So why icons? Simple: we respond to our world through contact with it. By seeing it. By feeling it.
Initially, when I started praying with icons, even this argument held no weight for me. It wasn't enough to merely know myself as human, I wanted to jump to the divine and leave my body behind (in truth, this amounts to leaving my self behind, which, being a man still under the effects of sin and fallenness, I am not ready for yet). So in the beginning I didn't understand icons - I still don't, in the sense of an intellectual understanding that has seen all facets and knows them intimately. BUT I knew that the Church has had a long, long, looooonng tradition of praying with icons, so I trusted the Church, even against my own rational inclinations. In this sense, icons also teach us humility. Why? Because it is something that is not "I," it is something that confronts us with something other than ourselves (art participates in this dynamic as well, to a degree). In trusting the Church's tradition, we submit ourselves to her who acts as our mother in faith.
A secondary point - intellectual understanding is not the same as understanding.
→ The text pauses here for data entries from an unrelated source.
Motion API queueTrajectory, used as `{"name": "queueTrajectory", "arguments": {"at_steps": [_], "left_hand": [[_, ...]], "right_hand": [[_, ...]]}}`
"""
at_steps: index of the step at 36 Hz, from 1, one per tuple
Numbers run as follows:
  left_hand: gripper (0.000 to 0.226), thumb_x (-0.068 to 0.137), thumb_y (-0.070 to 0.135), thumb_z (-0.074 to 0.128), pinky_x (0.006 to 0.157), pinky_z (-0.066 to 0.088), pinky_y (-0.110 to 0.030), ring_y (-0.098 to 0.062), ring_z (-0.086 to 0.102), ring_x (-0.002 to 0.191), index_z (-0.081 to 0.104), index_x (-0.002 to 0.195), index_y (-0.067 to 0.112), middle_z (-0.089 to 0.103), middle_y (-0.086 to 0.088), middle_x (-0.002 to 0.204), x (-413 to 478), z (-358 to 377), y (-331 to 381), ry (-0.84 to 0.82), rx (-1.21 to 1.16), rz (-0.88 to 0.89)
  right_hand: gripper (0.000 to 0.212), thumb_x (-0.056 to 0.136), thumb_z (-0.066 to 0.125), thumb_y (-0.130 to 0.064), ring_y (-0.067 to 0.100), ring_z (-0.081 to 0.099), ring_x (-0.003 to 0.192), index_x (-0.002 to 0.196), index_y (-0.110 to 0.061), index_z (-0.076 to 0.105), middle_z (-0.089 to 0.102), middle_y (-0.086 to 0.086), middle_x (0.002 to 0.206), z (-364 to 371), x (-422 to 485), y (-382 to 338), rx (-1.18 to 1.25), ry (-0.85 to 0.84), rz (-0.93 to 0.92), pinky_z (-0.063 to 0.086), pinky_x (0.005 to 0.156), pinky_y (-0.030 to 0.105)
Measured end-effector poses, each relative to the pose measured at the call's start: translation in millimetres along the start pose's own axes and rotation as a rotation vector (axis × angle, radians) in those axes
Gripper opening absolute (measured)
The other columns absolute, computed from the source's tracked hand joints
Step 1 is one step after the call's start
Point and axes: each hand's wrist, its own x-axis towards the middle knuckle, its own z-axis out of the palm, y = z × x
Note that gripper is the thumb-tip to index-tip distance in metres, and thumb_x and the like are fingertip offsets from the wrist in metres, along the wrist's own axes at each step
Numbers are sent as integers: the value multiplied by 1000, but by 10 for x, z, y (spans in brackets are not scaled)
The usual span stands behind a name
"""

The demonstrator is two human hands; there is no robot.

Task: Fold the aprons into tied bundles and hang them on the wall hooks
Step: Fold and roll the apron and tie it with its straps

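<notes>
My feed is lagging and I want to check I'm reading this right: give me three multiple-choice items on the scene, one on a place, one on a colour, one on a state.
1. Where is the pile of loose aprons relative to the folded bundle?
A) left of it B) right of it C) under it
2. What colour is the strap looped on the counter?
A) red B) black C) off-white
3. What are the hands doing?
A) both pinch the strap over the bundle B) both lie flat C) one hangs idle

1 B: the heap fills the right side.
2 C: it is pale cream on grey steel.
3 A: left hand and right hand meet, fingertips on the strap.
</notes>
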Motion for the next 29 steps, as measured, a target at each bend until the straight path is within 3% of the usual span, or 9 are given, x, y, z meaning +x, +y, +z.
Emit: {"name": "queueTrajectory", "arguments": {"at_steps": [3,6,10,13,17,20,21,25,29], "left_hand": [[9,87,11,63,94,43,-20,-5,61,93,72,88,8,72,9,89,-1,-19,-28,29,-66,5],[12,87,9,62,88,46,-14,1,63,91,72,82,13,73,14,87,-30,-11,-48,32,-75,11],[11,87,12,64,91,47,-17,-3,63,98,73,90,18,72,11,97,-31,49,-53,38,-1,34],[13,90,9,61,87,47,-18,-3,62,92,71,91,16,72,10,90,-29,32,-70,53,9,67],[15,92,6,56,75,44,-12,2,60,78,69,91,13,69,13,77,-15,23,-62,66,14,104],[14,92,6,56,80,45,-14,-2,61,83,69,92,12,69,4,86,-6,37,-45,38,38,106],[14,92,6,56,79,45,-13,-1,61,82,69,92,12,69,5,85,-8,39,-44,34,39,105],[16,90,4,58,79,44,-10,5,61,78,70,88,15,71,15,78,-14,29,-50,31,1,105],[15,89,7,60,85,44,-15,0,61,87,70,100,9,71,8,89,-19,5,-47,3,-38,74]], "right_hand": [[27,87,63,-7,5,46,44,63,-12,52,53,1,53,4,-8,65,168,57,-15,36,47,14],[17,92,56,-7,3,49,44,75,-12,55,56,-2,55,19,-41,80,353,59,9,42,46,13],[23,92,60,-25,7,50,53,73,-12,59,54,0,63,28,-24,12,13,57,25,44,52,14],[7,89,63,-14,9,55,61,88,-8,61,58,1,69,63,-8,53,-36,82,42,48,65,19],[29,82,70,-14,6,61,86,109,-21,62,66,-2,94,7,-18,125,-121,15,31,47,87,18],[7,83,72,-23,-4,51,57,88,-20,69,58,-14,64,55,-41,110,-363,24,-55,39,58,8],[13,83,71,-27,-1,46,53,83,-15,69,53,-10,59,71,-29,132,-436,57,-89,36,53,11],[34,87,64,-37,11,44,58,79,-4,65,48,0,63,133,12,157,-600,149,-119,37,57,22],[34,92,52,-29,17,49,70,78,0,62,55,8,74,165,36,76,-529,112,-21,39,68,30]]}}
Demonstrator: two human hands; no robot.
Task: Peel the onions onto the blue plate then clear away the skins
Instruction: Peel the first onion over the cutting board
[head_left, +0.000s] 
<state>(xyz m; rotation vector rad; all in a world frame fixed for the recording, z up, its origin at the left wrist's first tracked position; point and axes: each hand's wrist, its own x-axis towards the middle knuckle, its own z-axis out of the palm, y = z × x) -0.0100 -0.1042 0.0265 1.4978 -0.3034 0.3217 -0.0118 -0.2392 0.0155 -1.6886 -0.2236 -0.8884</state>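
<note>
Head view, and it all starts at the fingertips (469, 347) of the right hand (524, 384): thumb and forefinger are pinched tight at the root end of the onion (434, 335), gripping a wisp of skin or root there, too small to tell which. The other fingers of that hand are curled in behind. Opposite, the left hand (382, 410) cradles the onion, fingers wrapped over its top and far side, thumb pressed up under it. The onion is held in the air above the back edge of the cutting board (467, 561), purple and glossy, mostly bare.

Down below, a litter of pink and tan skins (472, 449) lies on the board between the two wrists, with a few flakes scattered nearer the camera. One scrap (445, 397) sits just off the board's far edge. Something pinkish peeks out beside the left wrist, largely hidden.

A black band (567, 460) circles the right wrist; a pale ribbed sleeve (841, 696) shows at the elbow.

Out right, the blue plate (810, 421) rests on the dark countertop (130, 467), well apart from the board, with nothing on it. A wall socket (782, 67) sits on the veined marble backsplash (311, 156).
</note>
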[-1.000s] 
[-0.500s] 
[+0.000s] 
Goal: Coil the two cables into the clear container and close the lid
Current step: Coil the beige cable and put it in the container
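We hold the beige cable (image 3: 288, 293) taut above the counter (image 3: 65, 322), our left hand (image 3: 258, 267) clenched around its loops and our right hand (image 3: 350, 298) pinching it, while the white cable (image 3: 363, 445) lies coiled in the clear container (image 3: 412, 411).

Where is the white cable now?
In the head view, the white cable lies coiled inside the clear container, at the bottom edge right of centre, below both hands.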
The intellect is powerful and beautiful and wants to order all things, turn them over, analyze them, and, in that way, exercise dominion over them. The problem with this is that, powerful and beautiful as it is, the intellect is not nearly powerful enough to apprehend the depths of the cosmos, the fascinating and intricate connections between all things, nor the depths of the human heart. The intellect, for all its goodness, often falls to the temptation of killing wonderment. If all questions are answered, then what use is curiosity?  What is worth our attention? By attempting to grasp everything with the intellect, we lose sight of the deeply mysterious quality of life, the universe, and everything. It is impossible to "know" a person in the sense of having examined all their facets. In fact, to know a person "intimately" is to know them as mystery.
This, on a different level, is what happens in praying with icons - they are mysterious, just as persons are mysterious, just as God is mysterious - not because they haven't been "solved" yet like "Unsolved Mysteries," but because they address the whole person, head and heart.

Robert Stack my be cool, but I doubt he'll lead you to fulfillment.
As Blaise Pascal wrote, "The heart has its reasons that reason doesn't know." So why icons? Because with Job, I know that my vindicator lives, and from my flesh I will see him (Job 19:25-26), even if that means that, with Job, my skin will have been stripped off (Job 19:26) - the skin of my pride, my trust in my own power, my reliance on intellect without heart. For this I long - to be stripped of that skin, and to behold Christ, my Lover, from my flesh.